Mein Laptop: HP Pavilion dv6-6b55eg im Test Heies Rechenzentrum auf notebookjournal.de.

MfG

Lol²


----------



## Vily (22. Juni 2013)

Du könntest die CPU ja weniger takten lassen ,damit sie nicht so schnell heiß wird.
Oder du drehst die Grafiksettings nach oben,damit die GPU die meiste Arbeit macht.


----------



## LOLUNDLOL (22. Juni 2013)

*AW: Laptop wird schnell heiß*



Vily schrieb:


> Du könntest die CPU ja weniger takten lassen ,damit sie nicht so schnell heiß wird.



Ergebnis: Das Spiel laggt.



Vily schrieb:


> Oder du drehst die Grafiksettings nach oben,damit die GPU die meiste Arbeit macht.



Ergebnis: CPU wird hochgetaktet->Laptop wird warm->Cpu wird runter getaktet (automatisch).
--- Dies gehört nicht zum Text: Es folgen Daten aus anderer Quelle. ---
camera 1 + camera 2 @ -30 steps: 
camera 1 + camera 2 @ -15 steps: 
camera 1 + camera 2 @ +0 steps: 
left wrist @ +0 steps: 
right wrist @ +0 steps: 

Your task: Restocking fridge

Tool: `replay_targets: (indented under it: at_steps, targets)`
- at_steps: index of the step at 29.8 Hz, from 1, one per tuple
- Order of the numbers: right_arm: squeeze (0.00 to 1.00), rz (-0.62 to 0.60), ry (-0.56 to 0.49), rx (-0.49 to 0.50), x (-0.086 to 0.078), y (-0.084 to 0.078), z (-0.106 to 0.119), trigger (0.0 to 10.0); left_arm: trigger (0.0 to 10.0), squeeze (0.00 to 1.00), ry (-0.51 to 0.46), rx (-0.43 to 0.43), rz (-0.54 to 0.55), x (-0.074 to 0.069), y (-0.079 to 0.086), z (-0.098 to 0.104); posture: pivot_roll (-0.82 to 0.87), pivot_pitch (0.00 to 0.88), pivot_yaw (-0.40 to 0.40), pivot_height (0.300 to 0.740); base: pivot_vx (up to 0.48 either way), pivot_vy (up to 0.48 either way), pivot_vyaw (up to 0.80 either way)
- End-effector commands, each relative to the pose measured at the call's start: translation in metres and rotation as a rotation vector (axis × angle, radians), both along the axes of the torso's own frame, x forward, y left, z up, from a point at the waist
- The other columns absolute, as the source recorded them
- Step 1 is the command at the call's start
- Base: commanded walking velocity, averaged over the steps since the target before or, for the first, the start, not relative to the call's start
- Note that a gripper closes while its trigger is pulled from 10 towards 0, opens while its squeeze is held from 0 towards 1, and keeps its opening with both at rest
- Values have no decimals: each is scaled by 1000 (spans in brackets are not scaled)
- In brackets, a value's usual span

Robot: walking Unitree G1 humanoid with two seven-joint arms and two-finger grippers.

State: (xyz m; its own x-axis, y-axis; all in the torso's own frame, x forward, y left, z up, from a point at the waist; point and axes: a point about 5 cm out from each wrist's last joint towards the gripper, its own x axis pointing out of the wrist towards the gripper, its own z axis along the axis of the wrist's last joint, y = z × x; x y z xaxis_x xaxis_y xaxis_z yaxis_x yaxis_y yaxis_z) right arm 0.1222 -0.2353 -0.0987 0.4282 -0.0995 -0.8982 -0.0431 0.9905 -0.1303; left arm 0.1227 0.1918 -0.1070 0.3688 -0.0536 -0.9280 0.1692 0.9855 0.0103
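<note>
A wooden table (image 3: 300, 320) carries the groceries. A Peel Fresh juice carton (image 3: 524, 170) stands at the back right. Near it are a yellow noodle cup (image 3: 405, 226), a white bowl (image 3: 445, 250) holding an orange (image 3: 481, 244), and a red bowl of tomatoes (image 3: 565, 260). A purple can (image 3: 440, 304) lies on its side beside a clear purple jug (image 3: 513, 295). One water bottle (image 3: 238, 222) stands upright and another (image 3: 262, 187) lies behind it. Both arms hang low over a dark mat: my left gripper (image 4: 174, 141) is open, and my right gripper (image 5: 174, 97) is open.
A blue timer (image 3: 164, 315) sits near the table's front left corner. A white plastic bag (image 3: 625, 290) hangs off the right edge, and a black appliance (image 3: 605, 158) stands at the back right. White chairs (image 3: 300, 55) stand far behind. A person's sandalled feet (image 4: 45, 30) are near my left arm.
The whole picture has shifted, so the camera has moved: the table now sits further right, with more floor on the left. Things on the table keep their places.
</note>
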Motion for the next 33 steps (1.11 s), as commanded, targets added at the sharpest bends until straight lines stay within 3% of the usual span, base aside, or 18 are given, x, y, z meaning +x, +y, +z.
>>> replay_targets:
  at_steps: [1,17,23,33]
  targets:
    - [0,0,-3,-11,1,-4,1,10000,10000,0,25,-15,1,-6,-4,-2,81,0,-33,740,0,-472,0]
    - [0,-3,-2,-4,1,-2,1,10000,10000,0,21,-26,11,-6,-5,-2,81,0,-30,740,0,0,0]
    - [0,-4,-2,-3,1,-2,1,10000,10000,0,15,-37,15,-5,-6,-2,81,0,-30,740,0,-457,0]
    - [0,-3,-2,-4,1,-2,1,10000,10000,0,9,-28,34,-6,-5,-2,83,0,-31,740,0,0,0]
Ich galub du hast nicht richtig den Sinn verstanden .
Ich will das der Laptop gut gekühlt wird. Möglichkeiten ?


----------



## Unbr3akable (22. Juni 2013)

*AW: Laptop wird schnell heiß*

Ein Laptop ist halt nicht fürs zocken gedacht.

1. Du kaufst dir ein Cool Pad und stellst dein Notebook drauf
2. Du saugst deinen Lüfter vom Notebook aus, glaub mir da kommt viel raus.
3. Stellst ein Buch drunter.


----------



## xxmoghulxx (22. Juni 2013)

*AW: Laptop wird schnell heiß*

Also Laptopkühler kann man getrost vergessen, die helfen in den meisten Fällen gar nicht. Ich "bocke" meinen Lappi immer etwas auf, ca 2-3 cm. Wenn du dich ran traust, kann man den Laptop auseinander nehmen und die Wärmeleitpasten/Pads gegen höherwertige tauschen. Das brachte mir bei meinem Acer 5940G, je nach Situation, 5-10°C. Ich habe Arctic Cooling mx4 und Phobya Xt 7W/mk verwendet.
MfG


----------



## LOLUNDLOL (22. Juni 2013)

Unbr3akable schrieb:


> Ein Laptop ist halt nicht fürs zocken gedacht.
> 
> 1. Du kaufst dir ein Cool Pad und stellst dein Notebook drauf
> 2. Du saugst deinen Lüfter vom Notebook aus, glaub mir da kommt viel raus.
> 3. Stellst ein Buch drunter.



1.Kannste mir irgeneind Cool Pad empfehlen ?
2. Ok mach ich. 
3. Mach ich immer. (Nehme auch ggf. ein Holzstück)



xxmoghulxx schrieb:


> Also Laptopkühler kann man getrost vergessen, die helfen in den meisten Fällen gar nicht. Ich "bocke" meinen Lappi immer etwas auf, ca 2-3 cm. Wenn du dich ran traust, kann man den Laptop auseinander nehmen und die Wärmeleitpasten/Pads gegen höherwertige tauschen. Das brachte mir bei meinem Acer 5940G, je nach Situation, 5-10°C. Ich habe Arctic Cooling mx4 und Phobya Xt 7W/mk verwendet.
> MfG


 
Die Pasten/Pads für den Prozessor ?

So ein Cool Pad ? : http://www.amazon.de/Notepal-U2-Not...5V4A/ref=sr_1_4?ie=UTF8&qid=1314008906&sr=8-4
(Mein Laptop wird meistens auf der linken Seite richtig warm.)


----------



## xxmoghulxx (22. Juni 2013)

*AW: Laptop wird schnell heiß*

Ja für den Prozessor und für die Grafikkarte, wie gesagt die Coolpads mit extra Lüfter taugen nix, ich hab ein Enermax gekauft mit einen sehr großen Lüfter. Aber die Temps sind nicht runtergegangen, da die Lüftungsschlitze an meinen Laptop vorne sind.


----------



## joe-der-PCler1 (23. Juni 2013)

Also die Idee mit dem Lüftungsschlitze aussaugen würd ich ganz schnell wieder vergessen, wenns nicht schon zu spät ist.
Hie kanns Leicht passieren, dass der Lüfter überdreht und das Lager kaputt wird.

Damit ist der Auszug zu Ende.